Show that for an affine algebraic set $V$,$\operatorname{Shv}(V;\mathcal{C})\simeq\operatorname{Shv}(\operatorname{Spec}(\mathcal{O}_V);\mathcal{C})$ [duplicate]

Solution 1:

When $k$ is algebraically closed and $Z,Z'$ are of finite type over $k$:

  • the data of $(Z(k),\mathcal{O}_Z|_{Z(k)})$ is enough to recover $Z$, and
  • given a morphism $\varphi:(Z(k),\mathcal{O}_Z|_{Z(k)})\to (Z'(k),\mathcal{O}_{Z'}|_{Z'(k)})$, there is a unique morphism $\psi:Z\to Z'$ which has $\varphi$ as its restriction to the $k$-points. (Additionally, no two distinct morphisms $Z\to Z'$ restrict to the same morphism $Z(k)\to Z'(k)$.)

The recipe for recovering $Z$ from $Z(k)$ is straightforward: we need to freely adjoin generic points, which we can do by applying a nifty functor. Define a functor $t(-):Top\to Top$ which associates to any topological space $X$ the set of its irreducible closed subsets with the topology given by declaring that for every closed $Y\subset X$ we have that $t(Y)\subset t(X)$ is a closed set. This functor acts on a morphism $f:X\to X'$ by sending an irreducible closed subset $Y\subset X$ to $\overline{f(Y)}\subset X'$. For any topological space $X$, there is an induced morphism $\alpha:X\to t(X)$ by sending $x\mapsto \overline{\{x\}}$, and this map induces a bijection between open subsets of $X$ and $t(X)$.

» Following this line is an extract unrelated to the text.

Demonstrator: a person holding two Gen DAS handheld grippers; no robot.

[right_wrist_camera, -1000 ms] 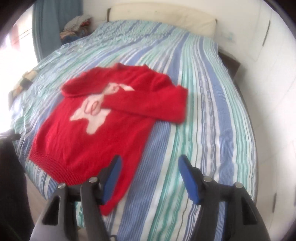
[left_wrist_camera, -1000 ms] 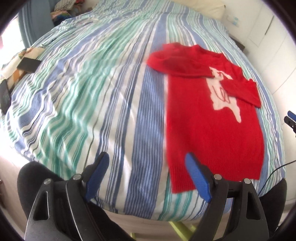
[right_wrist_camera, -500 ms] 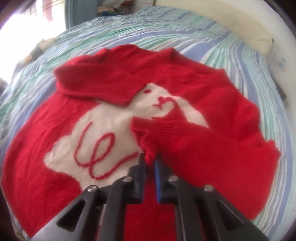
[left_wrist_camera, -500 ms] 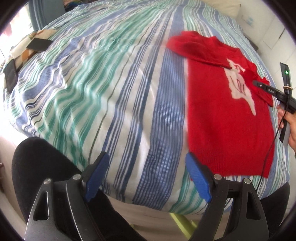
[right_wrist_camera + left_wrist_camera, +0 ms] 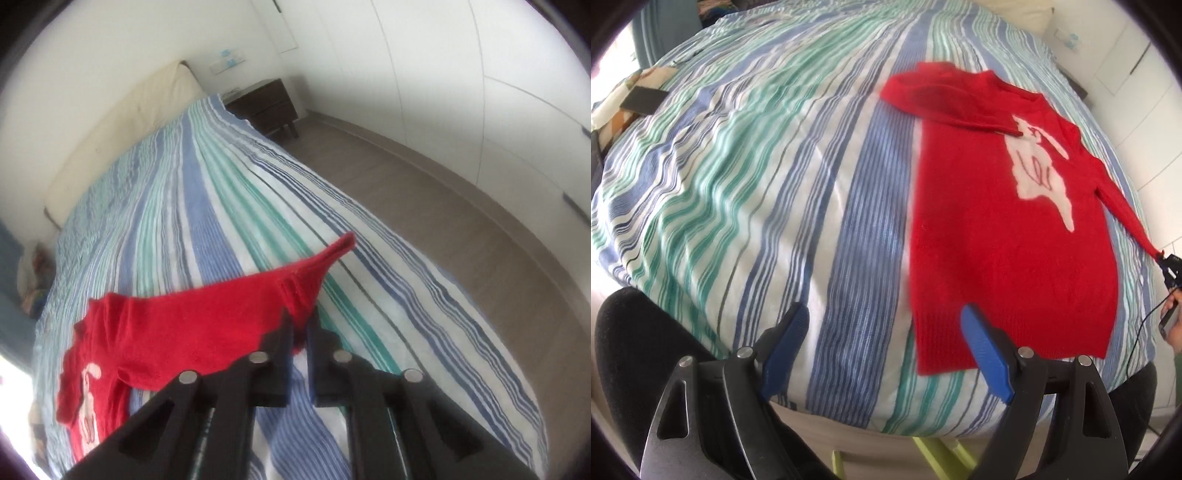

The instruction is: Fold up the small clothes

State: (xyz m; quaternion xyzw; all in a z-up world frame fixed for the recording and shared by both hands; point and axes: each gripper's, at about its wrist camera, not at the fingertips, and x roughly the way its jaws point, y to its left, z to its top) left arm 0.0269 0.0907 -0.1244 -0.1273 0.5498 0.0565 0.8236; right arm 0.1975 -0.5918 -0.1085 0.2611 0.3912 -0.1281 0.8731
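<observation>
Red knit is what you have in hand: your right gripper [image 5: 300,326] has its two fingers drawn together on the cuff of the sweater's sleeve [image 5: 229,314], with only a narrow slot of fabric between them. The cuff end bunches up and pokes out beyond the fingertips. From the fingers, the sleeve runs back and to the left, raised off the striped bed cover [image 5: 207,206], down to the body of the red sweater [image 5: 92,373], which lies low to the left of the fingers with its white animal motif [image 5: 86,391] partly visible. Beyond the fingertips and to their right you have a dark bedside cabinet [image 5: 266,107], with a cream headboard [image 5: 122,129] to their left.

Your left gripper [image 5: 882,354] stands wide open and holds nothing. Its blue-padded fingers [image 5: 988,360] hang over the near edge of the bed. The right-hand finger overlaps the hem of the red sweater [image 5: 1008,240] in the left wrist view; whether it touches the knit cannot be told. The sweater body lies flat ahead and to the right of these fingers, motif [image 5: 1039,173] facing up. One sleeve [image 5: 945,99] is folded across the chest at the far end. The other sleeve [image 5: 1123,206] stretches off to the far right, where the right gripper [image 5: 1169,264] pinches its end at the frame edge.
</observation>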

To verify that $(t(Z(k)),\alpha_*(\mathcal{O}_Z|_{Z(k)}))\cong Z$, we'll need to make some observations about $Z(k)$. First, $Z(k)$ can be identified with the set of closed points of $Z$: by Zariski's lemma, the closed points of a scheme of finite type over a field $F$ are exactly those points which have as their residue field a finite extension of $F$. If $F$ is algebraically closed, it has no nontrivial finite extensions, so the closed points of $Z$ are exactly $Z(k)$, and they have the induced topology from $Z$. Next, for any scheme of finite type over a field, the closed points are very dense: they're dense in every nonempty closed subset.

Now we may define a map of topological spaces $t(Z(k))\to Z$ by sending any irreducible closed subset $Y\subset Z(k)$ to the generic point of its closure in $Z$. It's not difficult to see that this is a homeomorphism by our previous observations, and as $\alpha: Z(k)\to t(Z(k))$ gives a bijection on open sets, we have that $\alpha_*(\mathcal{O}_Z|_{Z(k)})\cong \mathcal{O}_Z$.

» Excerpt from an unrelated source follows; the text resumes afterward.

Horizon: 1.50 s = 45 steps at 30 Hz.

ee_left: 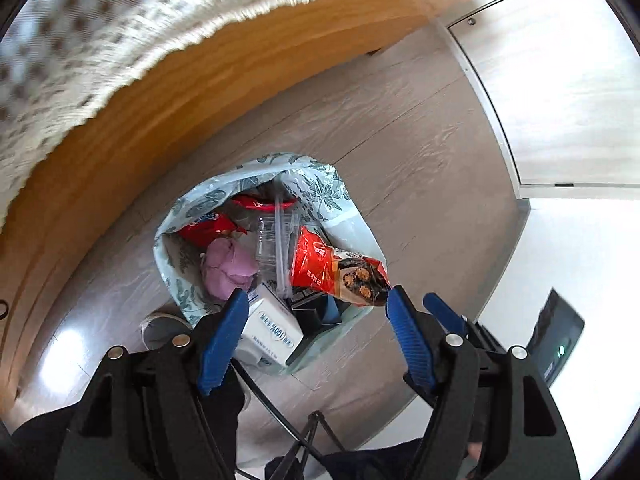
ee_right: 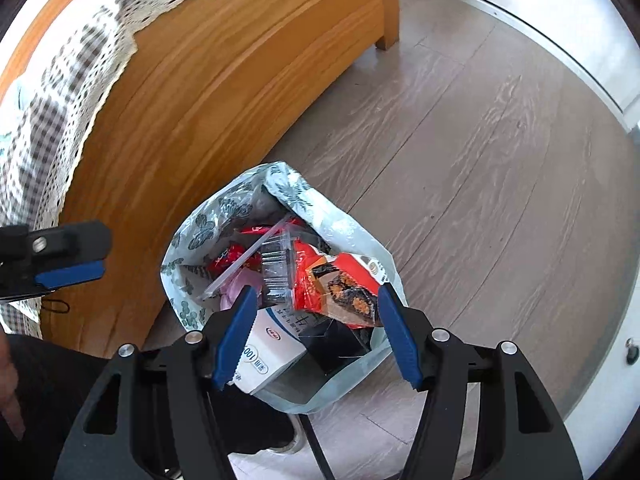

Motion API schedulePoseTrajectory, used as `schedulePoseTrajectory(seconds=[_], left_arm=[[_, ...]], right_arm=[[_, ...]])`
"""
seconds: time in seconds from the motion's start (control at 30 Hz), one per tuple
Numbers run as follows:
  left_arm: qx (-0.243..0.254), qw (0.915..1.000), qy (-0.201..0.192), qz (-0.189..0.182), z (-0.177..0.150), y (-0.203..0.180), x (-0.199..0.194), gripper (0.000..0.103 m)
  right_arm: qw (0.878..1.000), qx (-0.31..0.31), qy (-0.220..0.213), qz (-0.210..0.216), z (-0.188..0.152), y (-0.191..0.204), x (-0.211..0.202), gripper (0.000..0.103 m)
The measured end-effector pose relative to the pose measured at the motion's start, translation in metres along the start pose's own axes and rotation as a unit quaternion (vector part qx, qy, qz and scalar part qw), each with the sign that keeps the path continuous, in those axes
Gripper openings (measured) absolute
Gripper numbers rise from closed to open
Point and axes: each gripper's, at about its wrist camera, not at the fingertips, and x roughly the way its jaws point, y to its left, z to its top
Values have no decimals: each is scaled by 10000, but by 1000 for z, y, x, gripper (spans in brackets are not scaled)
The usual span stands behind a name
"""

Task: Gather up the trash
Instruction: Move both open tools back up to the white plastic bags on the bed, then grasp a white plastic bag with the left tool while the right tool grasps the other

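Observation:
A leaf-patterned plastic trash bag point(ee_left: 320, 188) point(ee_right: 224, 216) stands open on the floor. It is stuffed with a red snack wrapper point(ee_left: 320, 260) point(ee_right: 340, 280), a clear plastic box point(ee_left: 274, 240) point(ee_right: 276, 264), a pink lump point(ee_left: 230, 264) and a white carton point(ee_left: 268, 328) point(ee_right: 264, 352). My left gripper point(ee_left: 316, 292) hangs open above the bag's mouth with nothing between its pads; the right wrist view shows it at the left edge point(ee_right: 105, 258). My right gripper point(ee_right: 317, 289) is also open over the bag, holding nothing. One of its blue fingers point(ee_left: 444, 314) shows beside the left gripper.
A wooden furniture panel point(ee_right: 208, 100) draped with a checked, lace-edged cloth point(ee_right: 60, 92) rises just left of the bag. Grey wood floor point(ee_right: 480, 180) stretches to the right, up to a door track point(ee_left: 492, 120). A dark device with a green light point(ee_left: 556, 340) sits at right. A shoe point(ee_left: 160, 326) is near the bag.

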Motion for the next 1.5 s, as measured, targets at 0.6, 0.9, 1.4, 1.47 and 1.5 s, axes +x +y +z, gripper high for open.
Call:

This rather quickly settles the second part, too: given $\varphi$, we can let $\psi$ be the morphism $(t(\varphi),\alpha_*\varphi^\sharp)$, and checking uniqueness is not difficult.

Essentially what we've proven here is that there's an equivalence of categories between schemes of finite type over an algebraically closed field $k$ and the $k$-points of schemes of finite type over an algebraically closed field equipped with the restriction of the structure sheaf. The upshot of this for you is that if you can construct the map in the statement you wish to prove in this restricted setting, you'll automatically get the map of schemes you want.


Both algebraically closed and finite type are necessary conditions: if either of these are violated, there are $k$-schemes which cannot be distinguished from the empty $k$-scheme by looking at their $k$-points, and our proof above breaks. In the non-algebraically closed case, consider the spectrum of the algebraic closure, and in the non-finite type case, consider the spectrum of the transcendental extension $k(x)$. In both cases, a $k$-point is equivalent to a series of $k$-algebra map $k\to F\to k$ which is the identity. But this can't happen: the map $F\to k$ must have nontrivial kernel by dimension reasons, which means that $F\to k$ is the zero map because $F$ is a field.